TASK GOAL:
What you return must be an exact copy of the lines in the listing below between the line holding "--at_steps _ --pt" and the line holding "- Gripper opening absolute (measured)", inclusive, and nothing more.

━━━━━ PROVIDED MATERIAL

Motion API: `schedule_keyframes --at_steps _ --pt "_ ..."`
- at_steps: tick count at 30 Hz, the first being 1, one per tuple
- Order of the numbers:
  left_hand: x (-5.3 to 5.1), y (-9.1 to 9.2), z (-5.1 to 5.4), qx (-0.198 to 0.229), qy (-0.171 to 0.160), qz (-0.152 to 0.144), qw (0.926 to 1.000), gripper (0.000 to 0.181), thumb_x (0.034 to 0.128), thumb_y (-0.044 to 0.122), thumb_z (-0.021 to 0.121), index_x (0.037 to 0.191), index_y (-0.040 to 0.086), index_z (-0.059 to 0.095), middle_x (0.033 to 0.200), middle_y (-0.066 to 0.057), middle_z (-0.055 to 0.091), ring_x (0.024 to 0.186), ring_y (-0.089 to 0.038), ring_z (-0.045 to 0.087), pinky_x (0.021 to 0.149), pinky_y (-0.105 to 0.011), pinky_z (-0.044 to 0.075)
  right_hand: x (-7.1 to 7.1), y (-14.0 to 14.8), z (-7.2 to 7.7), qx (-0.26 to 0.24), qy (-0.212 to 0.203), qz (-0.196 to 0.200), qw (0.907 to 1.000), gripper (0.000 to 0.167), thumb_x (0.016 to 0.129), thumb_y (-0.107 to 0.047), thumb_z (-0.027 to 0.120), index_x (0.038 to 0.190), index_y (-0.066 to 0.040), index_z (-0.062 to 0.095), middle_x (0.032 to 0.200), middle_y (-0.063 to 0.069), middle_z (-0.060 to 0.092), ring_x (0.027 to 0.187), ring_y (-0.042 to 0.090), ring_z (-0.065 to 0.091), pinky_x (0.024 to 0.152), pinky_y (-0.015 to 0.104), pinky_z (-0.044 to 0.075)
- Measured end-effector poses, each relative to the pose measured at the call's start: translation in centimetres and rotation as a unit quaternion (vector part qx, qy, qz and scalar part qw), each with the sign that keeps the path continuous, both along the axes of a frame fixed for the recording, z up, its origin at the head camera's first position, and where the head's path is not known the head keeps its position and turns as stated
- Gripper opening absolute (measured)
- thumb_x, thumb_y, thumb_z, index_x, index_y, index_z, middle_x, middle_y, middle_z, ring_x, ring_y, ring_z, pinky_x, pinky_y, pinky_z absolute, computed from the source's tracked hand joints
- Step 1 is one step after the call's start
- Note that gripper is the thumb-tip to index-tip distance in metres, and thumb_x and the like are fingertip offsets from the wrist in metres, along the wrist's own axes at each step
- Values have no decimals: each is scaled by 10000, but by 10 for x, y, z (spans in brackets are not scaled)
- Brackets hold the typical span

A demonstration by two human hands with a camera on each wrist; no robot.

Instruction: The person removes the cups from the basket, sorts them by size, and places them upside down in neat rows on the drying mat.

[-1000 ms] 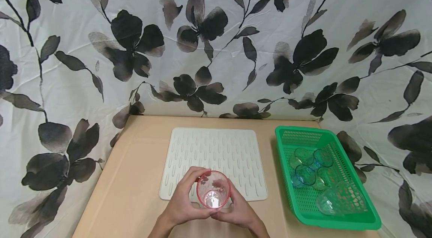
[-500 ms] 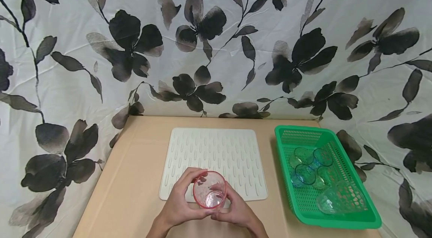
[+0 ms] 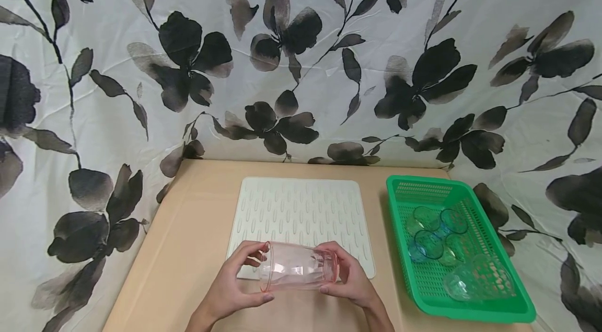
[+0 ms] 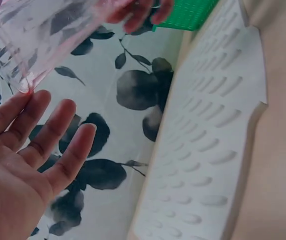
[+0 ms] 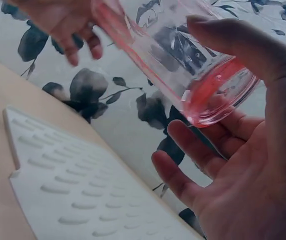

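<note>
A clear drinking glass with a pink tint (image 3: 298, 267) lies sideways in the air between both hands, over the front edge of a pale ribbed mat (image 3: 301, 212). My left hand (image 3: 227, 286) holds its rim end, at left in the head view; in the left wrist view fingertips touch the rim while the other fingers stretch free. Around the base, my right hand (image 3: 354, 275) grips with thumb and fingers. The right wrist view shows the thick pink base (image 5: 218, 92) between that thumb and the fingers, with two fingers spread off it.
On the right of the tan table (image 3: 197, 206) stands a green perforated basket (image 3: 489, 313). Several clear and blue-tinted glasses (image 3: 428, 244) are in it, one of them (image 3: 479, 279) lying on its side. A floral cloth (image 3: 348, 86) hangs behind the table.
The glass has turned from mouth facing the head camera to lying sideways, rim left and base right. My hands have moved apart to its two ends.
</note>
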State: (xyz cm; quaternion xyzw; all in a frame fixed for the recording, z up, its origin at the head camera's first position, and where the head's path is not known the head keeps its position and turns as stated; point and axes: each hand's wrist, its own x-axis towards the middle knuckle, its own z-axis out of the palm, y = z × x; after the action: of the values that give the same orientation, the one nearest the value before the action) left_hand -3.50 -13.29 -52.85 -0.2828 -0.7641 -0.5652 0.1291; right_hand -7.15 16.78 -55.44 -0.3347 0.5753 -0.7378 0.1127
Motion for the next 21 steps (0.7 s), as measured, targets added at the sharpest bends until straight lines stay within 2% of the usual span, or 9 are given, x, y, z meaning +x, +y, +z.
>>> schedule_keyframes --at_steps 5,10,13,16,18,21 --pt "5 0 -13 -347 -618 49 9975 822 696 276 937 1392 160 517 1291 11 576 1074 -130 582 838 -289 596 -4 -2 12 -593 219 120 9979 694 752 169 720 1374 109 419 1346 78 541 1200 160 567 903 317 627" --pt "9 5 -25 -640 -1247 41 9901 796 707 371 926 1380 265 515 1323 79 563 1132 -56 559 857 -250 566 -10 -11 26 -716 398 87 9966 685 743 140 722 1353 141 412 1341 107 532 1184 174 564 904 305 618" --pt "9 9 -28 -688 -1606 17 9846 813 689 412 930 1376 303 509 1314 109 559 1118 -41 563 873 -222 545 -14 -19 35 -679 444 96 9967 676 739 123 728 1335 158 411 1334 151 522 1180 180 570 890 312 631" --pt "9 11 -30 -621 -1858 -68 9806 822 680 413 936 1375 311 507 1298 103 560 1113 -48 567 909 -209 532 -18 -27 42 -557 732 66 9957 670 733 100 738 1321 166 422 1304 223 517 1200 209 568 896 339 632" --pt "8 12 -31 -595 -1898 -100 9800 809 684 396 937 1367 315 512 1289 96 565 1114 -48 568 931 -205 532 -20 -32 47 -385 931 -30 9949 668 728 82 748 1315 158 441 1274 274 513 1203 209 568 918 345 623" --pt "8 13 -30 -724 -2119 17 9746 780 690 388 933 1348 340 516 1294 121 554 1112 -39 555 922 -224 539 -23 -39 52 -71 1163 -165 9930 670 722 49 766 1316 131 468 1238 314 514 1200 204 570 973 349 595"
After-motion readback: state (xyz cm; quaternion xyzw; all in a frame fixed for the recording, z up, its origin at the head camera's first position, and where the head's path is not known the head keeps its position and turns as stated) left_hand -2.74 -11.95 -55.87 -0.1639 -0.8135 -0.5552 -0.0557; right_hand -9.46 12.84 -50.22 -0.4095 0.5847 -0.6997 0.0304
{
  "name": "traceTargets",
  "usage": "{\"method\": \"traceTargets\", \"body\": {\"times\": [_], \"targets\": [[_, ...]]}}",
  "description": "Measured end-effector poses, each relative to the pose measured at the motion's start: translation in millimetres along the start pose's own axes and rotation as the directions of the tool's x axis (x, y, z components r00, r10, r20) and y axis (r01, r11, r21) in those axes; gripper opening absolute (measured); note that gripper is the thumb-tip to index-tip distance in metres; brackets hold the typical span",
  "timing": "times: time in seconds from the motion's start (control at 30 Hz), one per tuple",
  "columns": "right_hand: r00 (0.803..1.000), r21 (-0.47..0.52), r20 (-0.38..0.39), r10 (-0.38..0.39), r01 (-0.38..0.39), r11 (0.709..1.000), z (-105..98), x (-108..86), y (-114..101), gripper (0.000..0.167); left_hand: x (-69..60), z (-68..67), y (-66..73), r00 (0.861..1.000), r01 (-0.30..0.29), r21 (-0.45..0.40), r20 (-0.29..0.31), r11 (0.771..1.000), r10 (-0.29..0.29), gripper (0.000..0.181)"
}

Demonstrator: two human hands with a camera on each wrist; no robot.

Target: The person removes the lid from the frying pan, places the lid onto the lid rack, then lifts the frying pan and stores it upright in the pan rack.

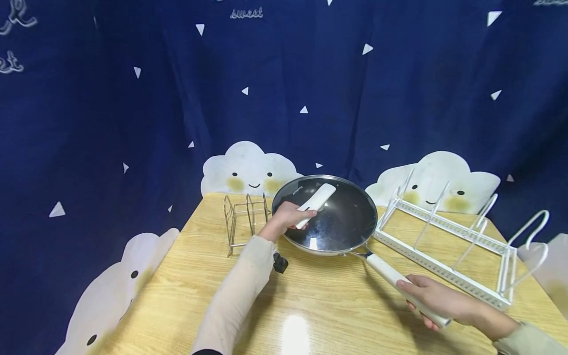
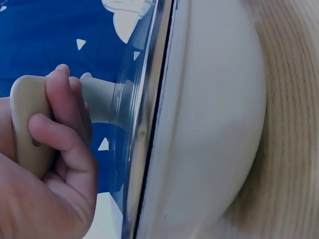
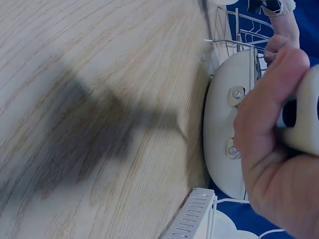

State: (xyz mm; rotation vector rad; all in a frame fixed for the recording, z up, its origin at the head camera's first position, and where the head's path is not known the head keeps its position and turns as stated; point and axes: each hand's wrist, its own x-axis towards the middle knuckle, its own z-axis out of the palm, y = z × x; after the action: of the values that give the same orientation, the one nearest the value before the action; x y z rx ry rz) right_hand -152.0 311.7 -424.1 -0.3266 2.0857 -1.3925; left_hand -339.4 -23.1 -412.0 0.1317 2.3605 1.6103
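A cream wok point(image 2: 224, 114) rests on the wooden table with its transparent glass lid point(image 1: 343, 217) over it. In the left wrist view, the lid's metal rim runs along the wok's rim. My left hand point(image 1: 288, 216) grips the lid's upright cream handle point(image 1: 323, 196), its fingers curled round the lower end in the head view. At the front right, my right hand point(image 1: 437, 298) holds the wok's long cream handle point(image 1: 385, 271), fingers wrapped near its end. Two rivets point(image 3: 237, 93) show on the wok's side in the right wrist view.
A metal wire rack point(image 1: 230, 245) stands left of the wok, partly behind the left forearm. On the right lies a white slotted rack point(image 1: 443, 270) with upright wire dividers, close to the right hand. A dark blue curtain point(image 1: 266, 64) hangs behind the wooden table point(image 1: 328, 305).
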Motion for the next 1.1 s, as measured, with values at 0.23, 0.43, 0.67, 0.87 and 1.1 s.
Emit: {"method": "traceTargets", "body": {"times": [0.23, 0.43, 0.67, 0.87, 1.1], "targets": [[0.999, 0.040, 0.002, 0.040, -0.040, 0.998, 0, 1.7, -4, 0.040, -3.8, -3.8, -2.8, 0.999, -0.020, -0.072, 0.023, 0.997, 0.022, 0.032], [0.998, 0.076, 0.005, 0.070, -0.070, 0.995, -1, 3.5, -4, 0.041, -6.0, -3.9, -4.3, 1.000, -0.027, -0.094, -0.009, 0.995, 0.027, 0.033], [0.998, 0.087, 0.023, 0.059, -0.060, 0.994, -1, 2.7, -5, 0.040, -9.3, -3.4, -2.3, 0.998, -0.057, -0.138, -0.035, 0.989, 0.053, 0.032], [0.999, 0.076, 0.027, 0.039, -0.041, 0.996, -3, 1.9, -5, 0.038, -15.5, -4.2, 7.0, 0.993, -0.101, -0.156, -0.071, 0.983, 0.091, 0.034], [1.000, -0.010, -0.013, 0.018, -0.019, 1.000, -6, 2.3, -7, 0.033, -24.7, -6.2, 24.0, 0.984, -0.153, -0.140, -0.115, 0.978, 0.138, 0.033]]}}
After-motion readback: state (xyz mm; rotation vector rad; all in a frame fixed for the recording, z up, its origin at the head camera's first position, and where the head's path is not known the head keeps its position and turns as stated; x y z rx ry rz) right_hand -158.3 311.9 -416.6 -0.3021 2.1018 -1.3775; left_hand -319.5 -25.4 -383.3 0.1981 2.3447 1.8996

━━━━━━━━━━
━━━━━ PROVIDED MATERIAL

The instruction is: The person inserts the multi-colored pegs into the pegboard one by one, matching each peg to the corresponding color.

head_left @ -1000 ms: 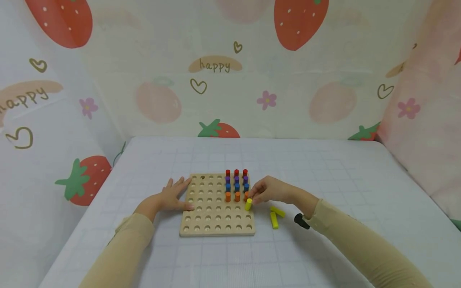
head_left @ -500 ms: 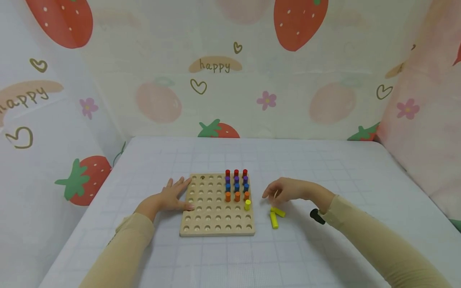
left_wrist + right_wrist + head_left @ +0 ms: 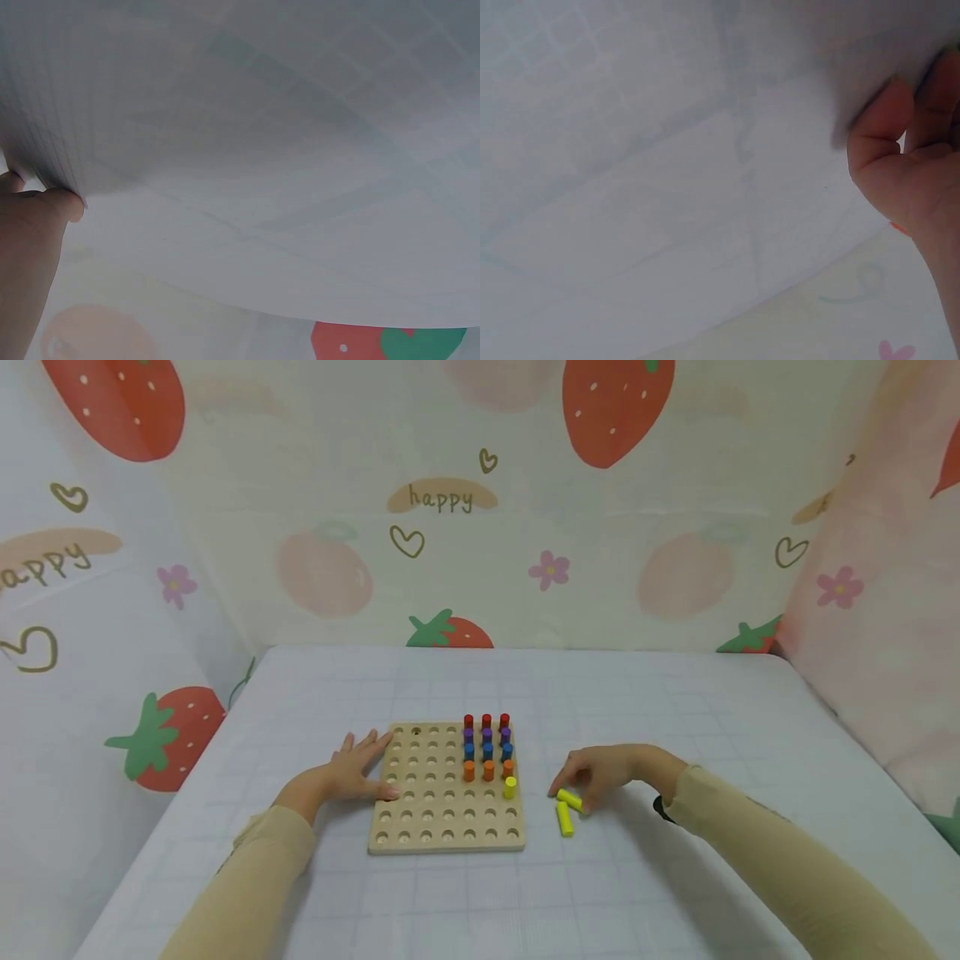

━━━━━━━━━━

ANSWER TO THIS TASK:
Motion API: `schedule_keyframes --at_steps _ --pt "_ ..."`
- at_steps: tick count at 30 Hz, the first being 1, one per tuple
- Order of the numbers:
  left_hand: x (-5.3 to 5.1), y (-9.1 to 9.2), z (-5.1 to 5.4), qx (-0.198 to 0.229), qy (-0.171 to 0.160), qz (-0.152 to 0.144), qw (0.926 to 1.000), gripper (0.000 to 0.181), thumb_x (0.034 to 0.128), thumb_y (-0.044 to 0.122), thumb_z (-0.021 to 0.121), index_x (0.037 to 0.191), index_y (-0.040 to 0.086), index_z (-0.059 to 0.095), middle_x (0.033 to 0.200), middle_y (-0.066 to 0.057), middle_z (-0.055 to 0.091), ring_x (0.024 to 0.186), ring_y (-0.089 to 0.038), ring_z (-0.045 to 0.087), pinky_x (0.021 to 0.149), pinky_y (-0.105 to 0.011), pinky_z (-0.044 to 0.075)
  right_hand: x (-7.1 to 7.1), y (-14.0 to 14.8), z (-7.2 to 7.7), qx (-0.26 to 0.24), qy (-0.212 to 0.203), qz (-0.196 to 0.200), qw (0.907 to 1.000), gripper (0.000 to 0.167), thumb_x (0.016 to 0.129), thumb_y (-0.107 to 0.047), thumb_z (-0.027 to 0.120), index_x (0.038 to 0.190), index_y (-0.066 to 0.040), index_z (-0.062 to 0.095), middle_x (0.032 to 0.200), middle_y (-0.063 to 0.069), middle_z (-0.060 to 0.092), ring_x (0.027 to 0.187), ring_y (-0.042 to 0.090), ring_z (-0.065 to 0.091), pinky_x (0.024 to 0.152), pinky_y (-0.015 to 0.104), pinky_z (-0.044 to 0.075)
- Measured end-effector poses, each relative to the pose measured at the call's start: translation in centimetres and rotation as a unit quaternion (vector part qx, qy, qz and scalar part qw), each with the sign that keeps the path continuous, both along the axes of a frame fixed for the recording, z up, its origin at the head camera's first position, and where the head's path is not known the head keeps its position and turns as stated
- Gripper opening absolute (measured)

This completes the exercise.